Japan is a country famed for its efficiency, always striving to be ahead of the times, and the bullet train is one of Japan’s most exciting creations. Built over 50 years ago, it was tasked with bringing people to the capital city to meet Japan’s long term ambitions of becoming an economic powerhouse. Reaching speeds of up to 200mph, the Shinkansen understandably earnt itself the nickname of, ‘The Bullet Train’, and riding this high speed train is a unique experience. Whilst the rest of the world is left wondering just how the average delay on the bullet train is only 36 seconds collectively, per day, platform attendants in Tokyo are shoe horning people into carriages like tinned mackerel at rush hour. If you’re staying in Tokyo, the Bullet Train is the most efficient way to get out of the city to explore. Don’t worry though, as long as you avoid rush hour, it’s a very comfortable journey that will take you to far flung places, allowing you to make the most of your time in Japan.

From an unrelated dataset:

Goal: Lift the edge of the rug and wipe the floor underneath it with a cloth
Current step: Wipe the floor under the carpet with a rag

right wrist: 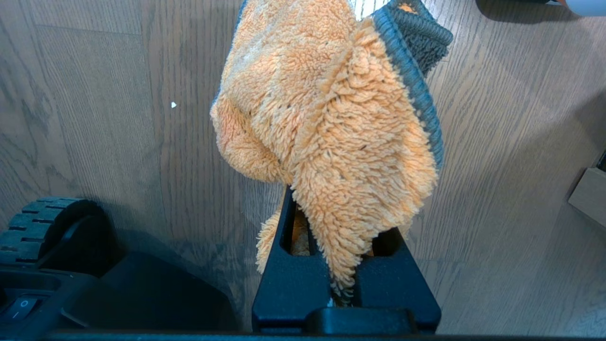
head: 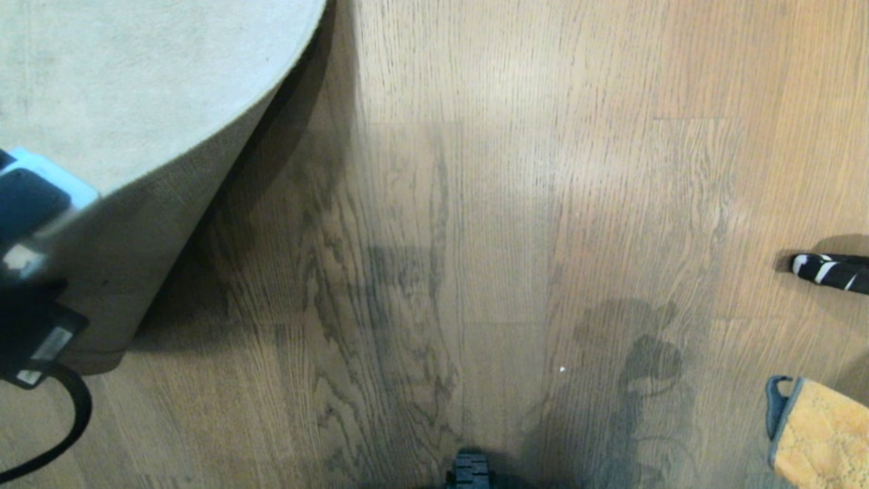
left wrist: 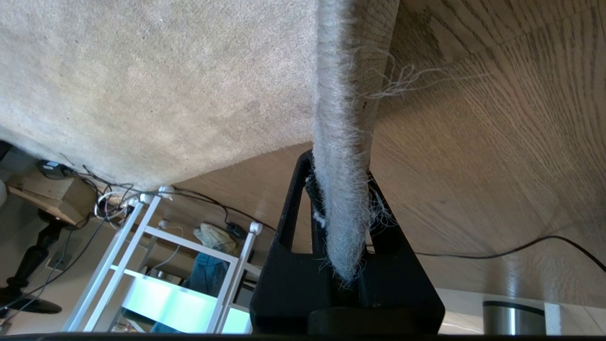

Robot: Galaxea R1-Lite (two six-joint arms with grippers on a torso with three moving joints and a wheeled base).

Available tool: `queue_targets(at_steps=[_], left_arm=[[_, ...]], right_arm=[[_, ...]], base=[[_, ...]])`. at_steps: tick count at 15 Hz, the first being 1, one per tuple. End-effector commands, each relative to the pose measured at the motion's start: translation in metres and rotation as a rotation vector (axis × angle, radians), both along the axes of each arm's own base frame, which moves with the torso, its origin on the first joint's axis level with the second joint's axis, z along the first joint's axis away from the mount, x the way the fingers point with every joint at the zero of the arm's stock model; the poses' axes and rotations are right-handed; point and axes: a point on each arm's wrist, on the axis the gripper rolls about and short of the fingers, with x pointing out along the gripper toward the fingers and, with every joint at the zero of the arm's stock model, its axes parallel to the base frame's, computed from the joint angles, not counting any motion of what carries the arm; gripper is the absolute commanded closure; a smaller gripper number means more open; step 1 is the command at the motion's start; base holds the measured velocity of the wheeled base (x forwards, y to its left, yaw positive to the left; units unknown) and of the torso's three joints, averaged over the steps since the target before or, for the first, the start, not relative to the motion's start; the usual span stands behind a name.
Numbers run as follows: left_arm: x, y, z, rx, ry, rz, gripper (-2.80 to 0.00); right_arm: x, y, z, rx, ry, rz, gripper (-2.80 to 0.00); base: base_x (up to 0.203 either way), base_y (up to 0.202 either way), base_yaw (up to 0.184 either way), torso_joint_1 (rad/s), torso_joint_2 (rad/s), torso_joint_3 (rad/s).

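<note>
Two grippers, each clamped on fabric, frame a stretch of brown-grey wood-grain plank floor (head: 475,224). Nearest, at the right edge, the right gripper (right wrist: 341,222) pinches a fluffy orange cloth with a dark grey-blue knitted border (right wrist: 331,123), which hangs above the planks; only its corner shows from the head camera (head: 818,435). A black ribbed wheel of the robot's base (head: 470,470) sits at the near middle. At the left, the left gripper (left wrist: 342,213), its fingers tight, holds the frayed border of the pale grey short-pile rug edge (left wrist: 342,142) raised off the floor, the beige woven backing (head: 149,251) facing right and casting a dark shadow on the boards. Farther right lies a black-and-white striped object (head: 831,270).
</note>
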Motion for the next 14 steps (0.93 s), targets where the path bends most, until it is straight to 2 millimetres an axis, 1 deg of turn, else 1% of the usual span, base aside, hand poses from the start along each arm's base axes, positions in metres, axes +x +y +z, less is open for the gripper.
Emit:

Here are 3 places you can visit on the Bullet Train and 3 things you should do when you get there:
Kyoto was Japan’s capital city for 1000 years, so it’s no surprise that it feels a little more old school than the sparkling lights and eccentric vibe of the modern day capital, Tokyo. The city still maintains a lot of its charm and character and there are plenty of spots within the city that allow you to feel like you have taken a step back in time. Visit the Gion district, an area of narrow winding streets, lined with traditional wooden machiya merchant houses, tea shops and Japanese restaurants. If you’re lucky, you might catch a rare glimpse of a geisha, as it’s in Gion that these mysterious Japanese women can be seen flitting between buildings. From here, head to Kiyomizu-dera, it’s one of the more well-known temples, but has the most stunning views overlooking Kyoto City. To take some time amongst nature, make your way to the outskirts of the city, to Arashiyama. The base of the Arashiyama Mountains is home to a number of temples, and this is a beautiful place to either take a walk amongst the famous bamboo groves, hire a boat, admire the cherry blossom or to sight see on two wheels.
For those of you who enjoy the breathtaking beauty of snow, take a trip North of Tokyo to the Yamagata prefecture. Mount Zao is home to a fantastic ski resort and whether you ski or not, you are guaranteed to enjoy the remarkable scenery. The resort is famed for the way that the trees collect snow and appear as monstrous mounds, rising high into the air, acting as an exhilarating slalom maze for skiers. Weaving in and out of these is a real treat and even just taking the cable car up to witness this spectacle, will leave you in awe. Whilst in the area, make sure you take the time to relax in the open air hot springs. Feel the steam on your face, whilst your hair becomes rigid with ice as you bathe amongst the ice and snow. Note that the entirety of Yamagata isn’t always covered in snow, as during the summer it enjoys warm temperatures and allows for some excellent hiking. One popular hike is to the heights of Risshaku-ji Temple, which is perched grandly on the hillside. Weave your way through the magnificent treeline, take in the landscape and don’t be surprised if you don’t pass a sole.
Osaka is Japan’s third largest city. From the glowing lights of downtown, to the serenity of the many temples, it’s a vibrant place to be and has plenty to offer. The many tiers of Osaka castle sit boldly, overlooking water, surrounded by 600 cherry trees and vast expanses of green. This a must see as it is a truly spectacular urban haven, amongst the buzz of the city. Have a picnic on the grounds, explore the gardens and enjoy the flora, because with views that change massively with the seasons, the surroundings you see here are only temporary. For an awe inspiring view of the city at night, visit the Abeno Harukas, Tokyo’s highest building. Enjoy the view from the observation deck as you take in the dazzling skyline. Finish your trip in style by visiting the world famous Universal Studios. It’s not typically Japanese, but it’s a great way to let your hair down.